Showing posts with label electronic cigarettes. Show all posts
Showing posts with label electronic cigarettes. Show all posts

Tuesday, 15 August 2017

Your caring, sharing NHS at its most cruel


I know the term 'health fascism' is pretty polemical and intended to shock. But the truth is that increasingly public health 'campaigners' (as the newspapers always call them) have created a culture around their obsessions that is unpleasant, officious and even cruel:
What happened I found out in stages - apparently someone saw me at the week-end refilling the vape from the 'sipped case' - and told them. This evening a nurse walked over to me me and said, 'what a sweet little teddy' and proceeded to play with him - 'Oh do you keep your pen in there, good heavens no its a vape'. It was so odd that I didn't twig at first. Well, I got the rules and regulations read to me in such a patronising tone of voice.
This dying woman has one small remaining pleasure removed because the rules - rules without any basis in health - don't allow it. As Dick Puddlecote points out this is a women "on a regime of intravenous Ketamine - the drug designed to stun a rampaging elephant - and Oxycodeine, but apparently nicotine is not to be tolerated." But it's worse - part of this torture is where nurses left the vape pen just out of this paralysed woman's reach.

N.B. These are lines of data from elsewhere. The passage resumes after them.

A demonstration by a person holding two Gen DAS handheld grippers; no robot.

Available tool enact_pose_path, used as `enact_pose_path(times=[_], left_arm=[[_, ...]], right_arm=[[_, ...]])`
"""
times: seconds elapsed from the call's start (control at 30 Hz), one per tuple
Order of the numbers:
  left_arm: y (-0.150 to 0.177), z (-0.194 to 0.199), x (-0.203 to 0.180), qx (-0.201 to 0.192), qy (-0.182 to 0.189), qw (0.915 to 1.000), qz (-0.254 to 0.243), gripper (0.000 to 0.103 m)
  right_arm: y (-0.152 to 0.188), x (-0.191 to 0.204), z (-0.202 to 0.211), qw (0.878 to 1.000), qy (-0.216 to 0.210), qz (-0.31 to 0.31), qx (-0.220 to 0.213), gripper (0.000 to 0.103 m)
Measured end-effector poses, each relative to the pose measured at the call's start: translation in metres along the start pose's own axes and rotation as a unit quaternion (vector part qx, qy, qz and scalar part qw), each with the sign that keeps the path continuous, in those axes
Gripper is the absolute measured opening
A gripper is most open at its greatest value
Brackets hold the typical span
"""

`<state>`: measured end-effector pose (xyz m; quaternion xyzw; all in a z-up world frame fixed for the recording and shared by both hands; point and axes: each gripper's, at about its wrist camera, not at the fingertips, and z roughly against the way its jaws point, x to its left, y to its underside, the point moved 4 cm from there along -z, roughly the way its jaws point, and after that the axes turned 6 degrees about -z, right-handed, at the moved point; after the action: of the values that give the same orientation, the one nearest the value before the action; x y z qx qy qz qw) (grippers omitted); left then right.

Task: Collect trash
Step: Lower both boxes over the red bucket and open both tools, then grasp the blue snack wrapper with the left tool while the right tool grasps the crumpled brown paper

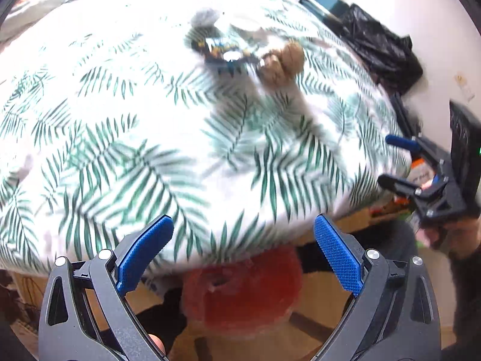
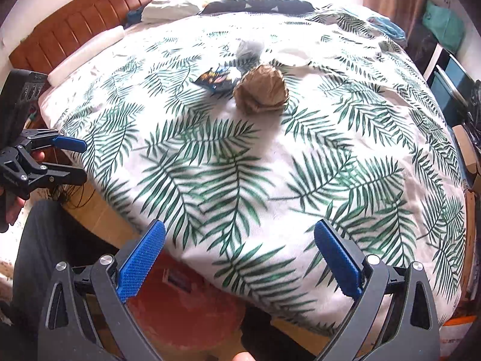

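Two grippers hang in front of us at the foot edge of a bed (image 2: 300,180), both with their blue pads spread wide and nothing between them. Our left gripper (image 1: 243,252) sits over the near edge of the palm-leaf bedspread (image 1: 120,135); our right gripper (image 2: 240,255) hovers over the same edge further along.

Toward the middle of the bed we see the trash lying in a small cluster: a crumpled brown paper ball (image 2: 261,90), a dark snack wrapper (image 2: 215,79) just beside it on the headboard side, and behind them a clear plastic scrap (image 2: 249,49) and something white and flat (image 2: 293,57), too washed out to name. All of it lies well apart from both grippers.

Beyond the far edge we see pillows (image 2: 177,6) against a brown wooden headboard (image 2: 81,27). Below the near edge, on the wood floor, stands a red fuzzy stool (image 1: 243,288). A black plastic bag (image 1: 378,48) rests off the bed's side by the white wall (image 1: 421,15).
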<state>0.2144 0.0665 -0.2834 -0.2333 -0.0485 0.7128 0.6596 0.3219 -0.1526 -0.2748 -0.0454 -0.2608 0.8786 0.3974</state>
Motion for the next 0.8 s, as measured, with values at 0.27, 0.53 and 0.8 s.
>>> enact_pose_path(times=[0.27, 0.53, 0.8], left_arm=[[-0.087, -0.017, 0.03, -0.033, 0.026, 0.9968, 0.068, 0.097], [-0.141, -0.044, 0.054, -0.044, 0.045, 0.9917, 0.112, 0.097], [-0.177, -0.091, 0.071, -0.022, 0.028, 0.9921, 0.121, 0.095]], right_arm=[[-0.051, -0.007, -0.016, 0.998, 0.022, 0.011, -0.049, 0.098], [-0.084, -0.009, -0.044, 0.997, 0.022, 0.021, -0.064, 0.098], [-0.106, -0.009, -0.073, 0.997, 0.016, 0.028, -0.073, 0.098]])
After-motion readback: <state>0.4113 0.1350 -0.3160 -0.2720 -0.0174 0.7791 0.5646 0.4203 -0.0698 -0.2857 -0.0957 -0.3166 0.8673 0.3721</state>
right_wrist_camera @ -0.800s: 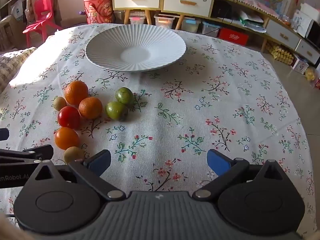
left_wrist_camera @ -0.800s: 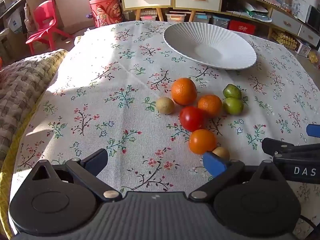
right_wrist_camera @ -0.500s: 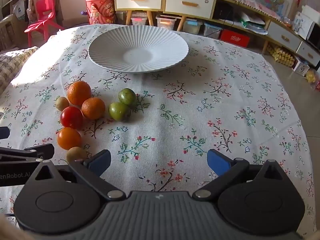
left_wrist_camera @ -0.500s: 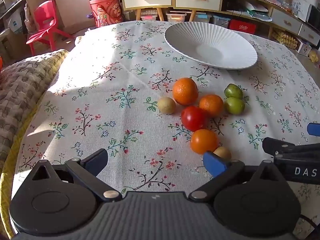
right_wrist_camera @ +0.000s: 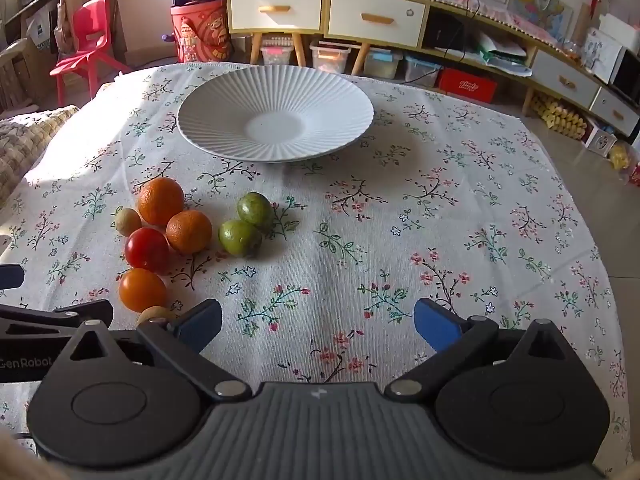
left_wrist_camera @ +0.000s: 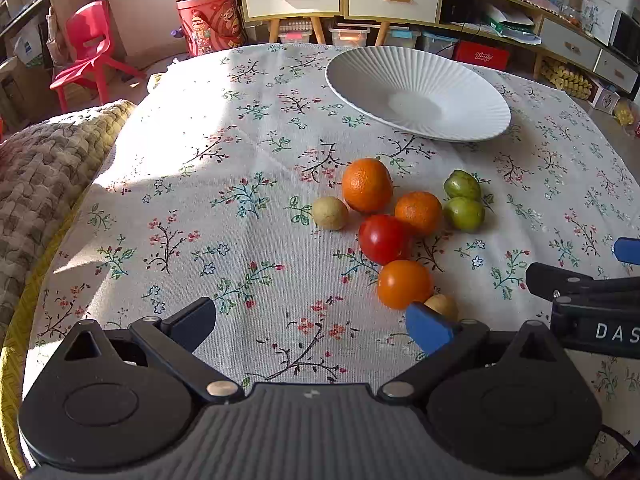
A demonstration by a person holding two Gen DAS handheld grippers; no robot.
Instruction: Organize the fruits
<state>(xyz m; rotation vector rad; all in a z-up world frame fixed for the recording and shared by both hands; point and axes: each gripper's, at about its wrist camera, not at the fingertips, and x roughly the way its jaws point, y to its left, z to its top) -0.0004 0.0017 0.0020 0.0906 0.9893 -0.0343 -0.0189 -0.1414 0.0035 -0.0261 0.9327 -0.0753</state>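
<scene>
A cluster of fruit lies on the floral tablecloth: a large orange (left_wrist_camera: 367, 185) (right_wrist_camera: 161, 201), a smaller orange (left_wrist_camera: 418, 213) (right_wrist_camera: 189, 231), a red tomato (left_wrist_camera: 383, 239) (right_wrist_camera: 146, 249), an orange tomato (left_wrist_camera: 404, 284) (right_wrist_camera: 142, 289), two green fruits (left_wrist_camera: 463, 200) (right_wrist_camera: 248, 224) and two small tan fruits (left_wrist_camera: 329, 213) (left_wrist_camera: 441, 306). A white ribbed plate (left_wrist_camera: 460, 128) (right_wrist_camera: 208, 136) stands empty behind them. My left gripper (left_wrist_camera: 310, 326) is open and empty, left of the fruit. My right gripper (right_wrist_camera: 318, 326) is open and empty, right of the fruit.
A knitted cushion (left_wrist_camera: 44, 168) lies at the table's left edge. Beyond the far edge stand a red chair (left_wrist_camera: 90, 52), a red bucket (left_wrist_camera: 208, 20), drawers and storage boxes. The tablecloth to the right of the fruit is bare in the right wrist view (right_wrist_camera: 460, 220).
Both grippers have moved slightly forward toward the plate and fruit. Both stay open and no fruit has moved.
</scene>
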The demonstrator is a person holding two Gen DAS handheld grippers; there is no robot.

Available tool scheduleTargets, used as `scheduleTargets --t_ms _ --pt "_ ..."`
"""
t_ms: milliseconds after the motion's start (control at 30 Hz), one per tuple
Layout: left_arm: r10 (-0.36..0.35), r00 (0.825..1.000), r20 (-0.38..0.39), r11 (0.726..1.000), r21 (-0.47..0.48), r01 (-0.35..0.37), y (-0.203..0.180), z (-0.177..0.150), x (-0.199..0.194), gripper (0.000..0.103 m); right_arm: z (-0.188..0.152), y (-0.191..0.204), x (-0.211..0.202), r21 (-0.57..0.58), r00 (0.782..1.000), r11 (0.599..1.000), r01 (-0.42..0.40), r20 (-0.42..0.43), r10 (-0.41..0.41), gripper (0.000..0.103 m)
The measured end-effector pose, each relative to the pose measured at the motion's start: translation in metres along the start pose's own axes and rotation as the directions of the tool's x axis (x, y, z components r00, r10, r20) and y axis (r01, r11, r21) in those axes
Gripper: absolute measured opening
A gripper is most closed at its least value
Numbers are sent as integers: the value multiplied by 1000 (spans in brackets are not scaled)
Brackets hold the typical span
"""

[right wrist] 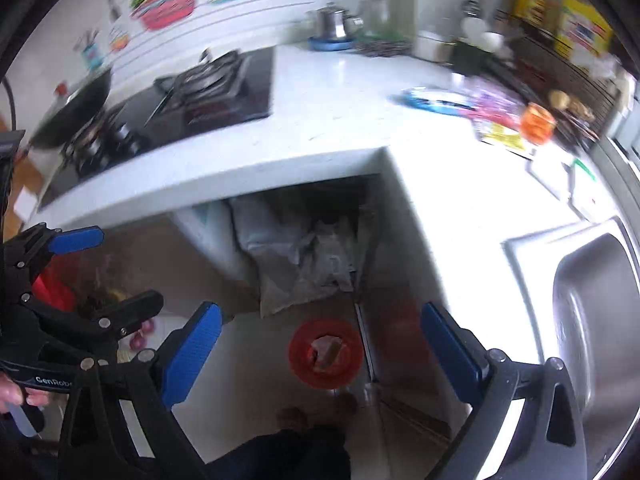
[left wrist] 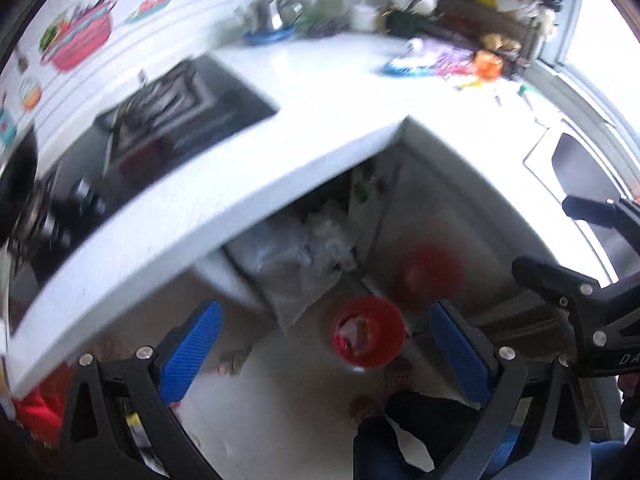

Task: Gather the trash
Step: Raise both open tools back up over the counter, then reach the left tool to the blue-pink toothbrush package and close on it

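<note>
- White L-shaped countertop (left wrist: pixel 328 92) wraps an inner corner, and everything below is placed from it.
- On its left run sits a black gas hob (right wrist: pixel 192 96); on its right run lies a steel sink (right wrist: pixel 592 320).
- Under the corner, in the open space below the countertop, grey plastic bags (left wrist: pixel 304 248) are stuffed.
- Red bin (left wrist: pixel 368 332) stands on the pale floor just in front of that space, with scraps of trash inside it.
- Left gripper (left wrist: pixel 324 352) hangs above the floor, blue pads spread wide, nothing between them.
- Right gripper (right wrist: pixel 320 356) is likewise released and empty, over the bin.
</note>
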State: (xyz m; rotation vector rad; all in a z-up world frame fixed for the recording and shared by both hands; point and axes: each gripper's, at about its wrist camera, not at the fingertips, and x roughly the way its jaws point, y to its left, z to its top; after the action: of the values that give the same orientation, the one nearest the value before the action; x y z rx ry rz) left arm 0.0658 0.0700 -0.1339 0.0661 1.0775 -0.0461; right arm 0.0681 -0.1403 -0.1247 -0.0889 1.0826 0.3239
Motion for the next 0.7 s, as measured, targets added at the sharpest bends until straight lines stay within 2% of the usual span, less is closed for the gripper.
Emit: scheduleTargets --t_ms 300,500,700 --pt "-97 994 43 990 111 91 -52 58 -6 103 15 -51 -44 107 992 989 105 66 -112 100" --pt "-155 986 64 975 172 142 -81 102 -7 103 27 -87 -60 181 981 972 152 94 -171 100" --pt "-184 980 73 959 230 163 -105 156 10 103 50 -132 -63 230 973 957 177 105 -205 100"
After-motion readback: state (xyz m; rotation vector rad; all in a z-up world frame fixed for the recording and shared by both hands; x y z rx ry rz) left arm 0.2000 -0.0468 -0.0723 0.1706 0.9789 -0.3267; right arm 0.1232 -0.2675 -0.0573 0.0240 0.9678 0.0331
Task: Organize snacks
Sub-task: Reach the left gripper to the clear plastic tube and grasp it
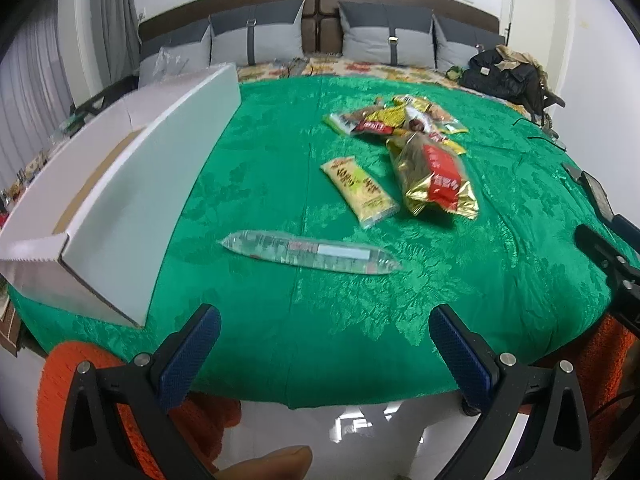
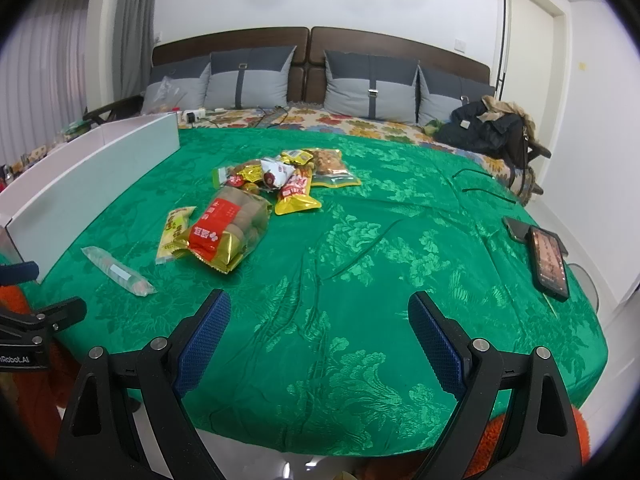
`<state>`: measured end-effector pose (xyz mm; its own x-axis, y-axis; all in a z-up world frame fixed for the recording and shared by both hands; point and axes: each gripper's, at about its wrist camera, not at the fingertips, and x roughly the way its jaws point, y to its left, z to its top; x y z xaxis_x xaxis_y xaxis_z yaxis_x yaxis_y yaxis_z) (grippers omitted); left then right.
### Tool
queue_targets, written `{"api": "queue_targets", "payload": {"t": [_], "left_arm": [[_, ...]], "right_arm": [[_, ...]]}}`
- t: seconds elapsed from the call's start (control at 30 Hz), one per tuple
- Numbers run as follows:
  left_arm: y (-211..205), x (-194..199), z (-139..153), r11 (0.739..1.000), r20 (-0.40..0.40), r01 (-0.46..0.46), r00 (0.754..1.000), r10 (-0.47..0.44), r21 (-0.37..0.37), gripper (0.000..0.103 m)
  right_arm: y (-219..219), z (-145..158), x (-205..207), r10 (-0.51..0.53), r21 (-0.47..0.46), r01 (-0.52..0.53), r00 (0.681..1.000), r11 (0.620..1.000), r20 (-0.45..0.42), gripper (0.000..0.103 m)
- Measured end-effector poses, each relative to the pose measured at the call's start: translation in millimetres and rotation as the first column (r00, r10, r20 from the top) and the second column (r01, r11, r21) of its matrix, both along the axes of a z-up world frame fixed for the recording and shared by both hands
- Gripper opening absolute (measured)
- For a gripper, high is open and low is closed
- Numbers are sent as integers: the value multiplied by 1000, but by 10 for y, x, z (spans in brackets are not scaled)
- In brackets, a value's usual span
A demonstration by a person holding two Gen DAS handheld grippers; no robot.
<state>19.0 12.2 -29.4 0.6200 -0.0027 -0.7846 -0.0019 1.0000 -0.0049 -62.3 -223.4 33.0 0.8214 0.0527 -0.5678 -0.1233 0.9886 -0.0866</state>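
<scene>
Snacks lie on a green bedspread (image 1: 460,264). A long clear packet (image 1: 310,251) (image 2: 117,271) lies nearest the foot of the bed. Beyond it are a yellow packet (image 1: 360,192) (image 2: 174,232), a gold-and-red bag (image 1: 434,178) (image 2: 224,230) and a pile of small packets (image 1: 400,120) (image 2: 288,178). A white open box (image 1: 132,196) (image 2: 80,184) stands at the left. My left gripper (image 1: 324,344) is open and empty, short of the clear packet. My right gripper (image 2: 320,328) is open and empty over bare bedspread, right of the snacks.
Grey pillows (image 2: 372,88) line the headboard. A dark jacket (image 2: 488,128) lies at the far right corner. A phone (image 2: 548,262) and a second device (image 2: 518,229) rest on the bed's right edge. An orange blanket (image 1: 68,392) hangs below the bed's foot. Black cables (image 2: 480,184) lie nearby.
</scene>
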Motion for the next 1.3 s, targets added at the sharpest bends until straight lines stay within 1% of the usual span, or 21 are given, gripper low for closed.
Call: {"api": "queue_targets", "payload": {"t": [0.17,0.37,0.47,0.53,0.57,0.63,0.67,0.7,0.77,0.8,0.93,1.07,1.1,1.13,1.23,1.27,1.3], "left_arm": [[176,81,-150,997,-88,-54,995,49,-52,103],[225,198,-270,995,-153,-77,986,66,-69,103],[279,374,-284,986,-194,-92,979,65,-136,103],[351,549,-294,971,-238,-121,969,70,-208,103],[370,598,-304,965,-253,-132,965,72,-228,103],[420,726,-366,944,-303,-158,951,66,-289,103],[419,786,-381,941,-312,-170,947,74,-291,103],[402,816,-367,945,-302,-163,950,73,-284,103],[354,916,-381,950,-314,-153,947,62,-272,103],[328,979,-377,955,-303,-148,951,66,-256,103],[242,1274,-408,978,-287,-129,955,77,-167,103],[247,1504,-457,990,-271,-119,958,95,-72,103],[273,1528,-464,992,-267,-116,959,96,-59,103],[297,1533,-464,991,-264,-115,960,95,-63,103],[378,1476,-481,991,-261,-123,959,107,-46,103],[397,1437,-495,992,-260,-123,959,112,-26,103],[413,1382,-514,993,-263,-117,958,115,9,103]], "right_arm": [[-1,-8,-6,-2,13,2,1000,1000,2,93],[-22,-2,7,-4,31,4,1000,1000,-9,93],[-69,18,21,-9,45,9,1000,999,-14,93],[-70,11,26,-11,56,12,1000,998,-22,93],[-94,18,31,-11,60,13,1000,998,-25,93],[-94,22,24,-14,68,16,1000,998,-27,93],[-128,31,31,-15,72,17,1000,997,-27,93],[-136,38,29,-17,76,19,1000,997,-26,93],[-161,54,27,-22,83,24,999,996,-26,93],[-189,56,32,-25,89,27,999,996,-28,93],[-257,48,57,-40,120,46,998,992,-48,93],[-329,51,77,-54,136,61,997,989,-56,93],[-347,58,74,-58,138,65,997,988,-56,93],[-369,65,69,-65,142,72,996,987,-56,93],[-428,65,80,-78,155,86,995,984,-61,93],[-443,60,86,-82,163,91,994,982,-66,93],[-455,55,96,-84,168,95,994,981,-71,93]]}}
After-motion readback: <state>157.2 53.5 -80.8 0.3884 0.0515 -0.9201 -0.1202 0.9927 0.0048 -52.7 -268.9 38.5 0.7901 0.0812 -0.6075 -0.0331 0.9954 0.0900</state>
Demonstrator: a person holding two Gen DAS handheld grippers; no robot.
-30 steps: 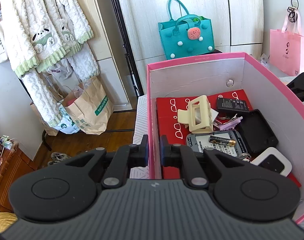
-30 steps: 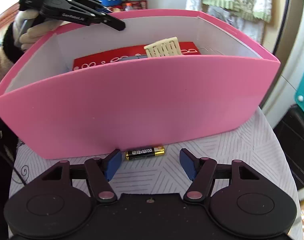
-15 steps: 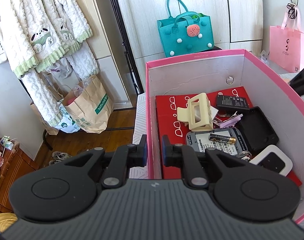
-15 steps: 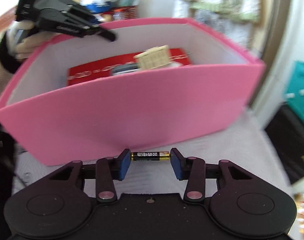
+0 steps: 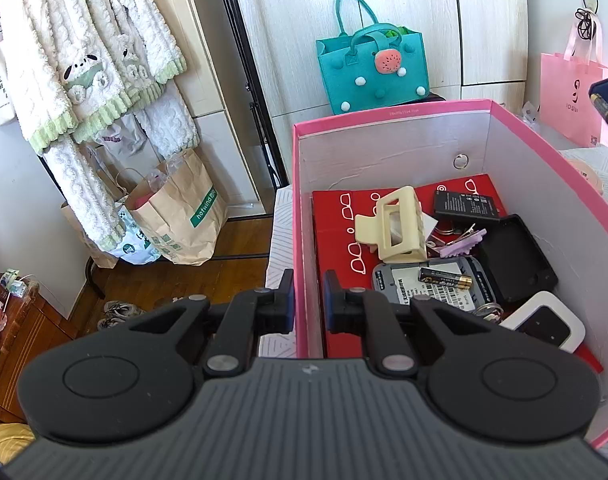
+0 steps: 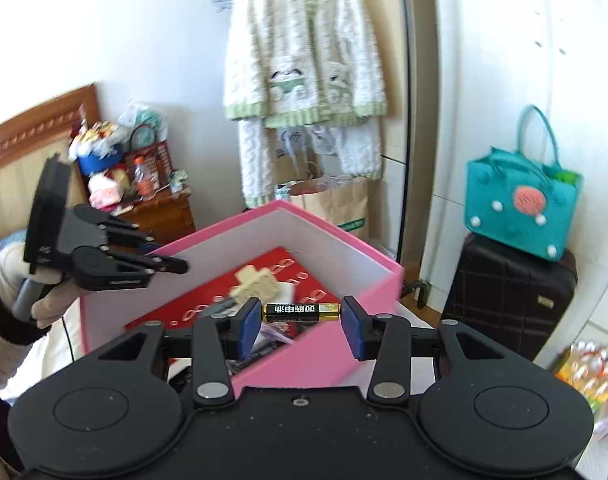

We're told almost daily how NHS staff are wonderful and caring yet somehow we've reached a point where "as there wasn't evidence to prove that e-cigs were safe or unsafe, they were banned on health grounds" - for people in a hospice receiving palliative care for a terminal illness. Not only is this stupid but it is really cruel. So much for the caring, sharing NHS.

Since you asked, this is what I mean by health fascism.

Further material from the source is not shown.